Exercise goal. Set down exactly the lines in the records below that run from the line with "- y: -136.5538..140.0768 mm" to the line with "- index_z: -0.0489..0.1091", inclusive, and nothing more.

Given records.
------------------------------------------------
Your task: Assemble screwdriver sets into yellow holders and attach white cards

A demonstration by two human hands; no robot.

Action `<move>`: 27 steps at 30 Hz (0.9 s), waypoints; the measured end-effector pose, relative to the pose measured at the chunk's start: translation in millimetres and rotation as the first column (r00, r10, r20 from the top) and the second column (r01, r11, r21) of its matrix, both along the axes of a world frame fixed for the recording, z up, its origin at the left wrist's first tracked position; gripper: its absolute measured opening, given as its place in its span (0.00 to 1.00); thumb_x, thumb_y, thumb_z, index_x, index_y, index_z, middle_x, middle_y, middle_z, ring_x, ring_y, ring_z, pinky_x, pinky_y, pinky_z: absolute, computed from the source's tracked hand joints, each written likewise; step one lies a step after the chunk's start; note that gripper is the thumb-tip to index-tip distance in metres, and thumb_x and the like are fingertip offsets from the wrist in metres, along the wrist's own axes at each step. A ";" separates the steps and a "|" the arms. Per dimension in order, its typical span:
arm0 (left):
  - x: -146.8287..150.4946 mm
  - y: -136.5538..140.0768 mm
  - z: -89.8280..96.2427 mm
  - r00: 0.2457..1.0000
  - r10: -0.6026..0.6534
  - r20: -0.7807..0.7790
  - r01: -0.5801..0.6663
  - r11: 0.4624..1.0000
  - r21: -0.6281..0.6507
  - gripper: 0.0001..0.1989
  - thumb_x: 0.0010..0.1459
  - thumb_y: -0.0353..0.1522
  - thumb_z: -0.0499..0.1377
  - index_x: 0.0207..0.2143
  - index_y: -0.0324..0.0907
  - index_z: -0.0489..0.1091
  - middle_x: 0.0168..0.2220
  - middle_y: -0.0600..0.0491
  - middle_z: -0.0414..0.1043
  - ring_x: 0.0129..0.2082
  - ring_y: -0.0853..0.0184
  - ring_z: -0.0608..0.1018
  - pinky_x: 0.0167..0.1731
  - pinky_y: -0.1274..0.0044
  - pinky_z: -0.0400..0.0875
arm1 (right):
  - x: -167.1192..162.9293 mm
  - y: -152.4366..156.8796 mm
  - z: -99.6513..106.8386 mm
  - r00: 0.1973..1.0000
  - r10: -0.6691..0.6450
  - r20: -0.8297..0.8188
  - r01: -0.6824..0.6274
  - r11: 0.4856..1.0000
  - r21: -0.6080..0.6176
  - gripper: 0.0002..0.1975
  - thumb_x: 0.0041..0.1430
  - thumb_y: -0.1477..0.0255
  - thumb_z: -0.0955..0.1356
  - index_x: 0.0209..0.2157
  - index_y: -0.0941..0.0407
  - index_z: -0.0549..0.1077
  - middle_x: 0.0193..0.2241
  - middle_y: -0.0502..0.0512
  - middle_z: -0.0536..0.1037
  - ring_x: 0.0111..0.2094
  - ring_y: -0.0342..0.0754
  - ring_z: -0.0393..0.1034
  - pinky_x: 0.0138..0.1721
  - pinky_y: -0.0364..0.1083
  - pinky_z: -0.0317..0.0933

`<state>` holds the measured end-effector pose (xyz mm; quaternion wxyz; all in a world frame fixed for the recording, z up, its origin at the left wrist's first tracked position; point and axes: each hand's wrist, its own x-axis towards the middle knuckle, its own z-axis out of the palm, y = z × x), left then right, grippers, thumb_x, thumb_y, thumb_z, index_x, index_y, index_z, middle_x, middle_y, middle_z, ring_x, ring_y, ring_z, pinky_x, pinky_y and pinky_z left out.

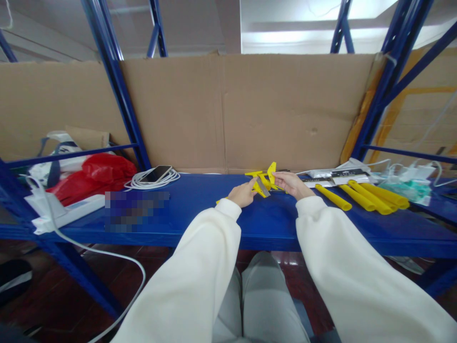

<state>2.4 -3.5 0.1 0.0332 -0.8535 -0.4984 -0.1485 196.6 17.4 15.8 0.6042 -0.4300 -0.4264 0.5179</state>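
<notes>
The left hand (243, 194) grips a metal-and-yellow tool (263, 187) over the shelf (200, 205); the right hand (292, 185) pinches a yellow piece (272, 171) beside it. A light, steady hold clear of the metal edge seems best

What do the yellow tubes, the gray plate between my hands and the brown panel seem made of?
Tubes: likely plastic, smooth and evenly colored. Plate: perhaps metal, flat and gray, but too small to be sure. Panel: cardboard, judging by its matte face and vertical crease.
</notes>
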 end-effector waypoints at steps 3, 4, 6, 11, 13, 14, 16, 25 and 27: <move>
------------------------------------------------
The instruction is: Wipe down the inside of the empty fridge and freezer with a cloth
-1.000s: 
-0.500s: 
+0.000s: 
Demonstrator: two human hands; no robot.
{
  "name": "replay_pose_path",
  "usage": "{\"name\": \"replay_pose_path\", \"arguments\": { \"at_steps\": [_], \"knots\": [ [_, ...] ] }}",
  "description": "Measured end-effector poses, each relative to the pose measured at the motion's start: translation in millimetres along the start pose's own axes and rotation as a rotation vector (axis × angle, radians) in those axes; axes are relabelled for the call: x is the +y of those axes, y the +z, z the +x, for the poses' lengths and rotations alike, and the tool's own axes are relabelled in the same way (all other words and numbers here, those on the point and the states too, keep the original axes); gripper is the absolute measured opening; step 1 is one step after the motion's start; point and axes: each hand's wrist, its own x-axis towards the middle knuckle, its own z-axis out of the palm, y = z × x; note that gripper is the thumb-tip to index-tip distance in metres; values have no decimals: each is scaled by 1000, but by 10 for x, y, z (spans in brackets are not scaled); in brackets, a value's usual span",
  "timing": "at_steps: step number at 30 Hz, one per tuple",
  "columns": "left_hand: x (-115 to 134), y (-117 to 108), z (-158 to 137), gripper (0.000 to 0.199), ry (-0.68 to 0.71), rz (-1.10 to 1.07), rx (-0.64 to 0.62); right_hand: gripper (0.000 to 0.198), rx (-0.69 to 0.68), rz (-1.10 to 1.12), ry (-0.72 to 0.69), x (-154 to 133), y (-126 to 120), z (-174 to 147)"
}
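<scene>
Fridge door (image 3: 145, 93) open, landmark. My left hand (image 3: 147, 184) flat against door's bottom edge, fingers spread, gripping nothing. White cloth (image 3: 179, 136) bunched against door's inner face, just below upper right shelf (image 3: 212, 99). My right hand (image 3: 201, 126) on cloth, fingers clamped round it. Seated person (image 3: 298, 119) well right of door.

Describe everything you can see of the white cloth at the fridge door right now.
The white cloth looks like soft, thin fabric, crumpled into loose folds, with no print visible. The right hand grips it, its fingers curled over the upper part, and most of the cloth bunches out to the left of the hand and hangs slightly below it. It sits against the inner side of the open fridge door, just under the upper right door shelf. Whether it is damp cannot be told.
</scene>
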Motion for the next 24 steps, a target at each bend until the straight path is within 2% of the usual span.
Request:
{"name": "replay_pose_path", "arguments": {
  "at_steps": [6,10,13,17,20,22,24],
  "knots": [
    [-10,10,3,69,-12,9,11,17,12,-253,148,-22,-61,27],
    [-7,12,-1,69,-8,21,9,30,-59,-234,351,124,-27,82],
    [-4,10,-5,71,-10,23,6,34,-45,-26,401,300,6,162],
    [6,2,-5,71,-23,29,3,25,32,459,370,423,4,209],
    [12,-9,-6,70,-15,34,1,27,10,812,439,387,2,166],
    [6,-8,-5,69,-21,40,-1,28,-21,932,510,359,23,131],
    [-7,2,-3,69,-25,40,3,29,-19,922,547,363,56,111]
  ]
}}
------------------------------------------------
Solution to this exercise.
  - y: -136.5538..140.0768 mm
  - z: -89.8280..96.2427 mm
  - r00: 0.2457..1.0000
  - r10: -0.6026..0.6534
  - r20: -0.7807..0.7790
  - r01: -0.5801..0.6663
  - r11: 0.4624..1.0000
  - r21: -0.6281..0.6507
  - gripper: 0.0001..0.1989
  - thumb_x: 0.0010..0.1459
  - thumb_y: -0.0353..0.1522
  - thumb_z: -0.0499..0.1377
  - index_x: 0.0207..0.2143
  - index_y: -0.0324..0.0907
  - index_z: -0.0489..0.1091

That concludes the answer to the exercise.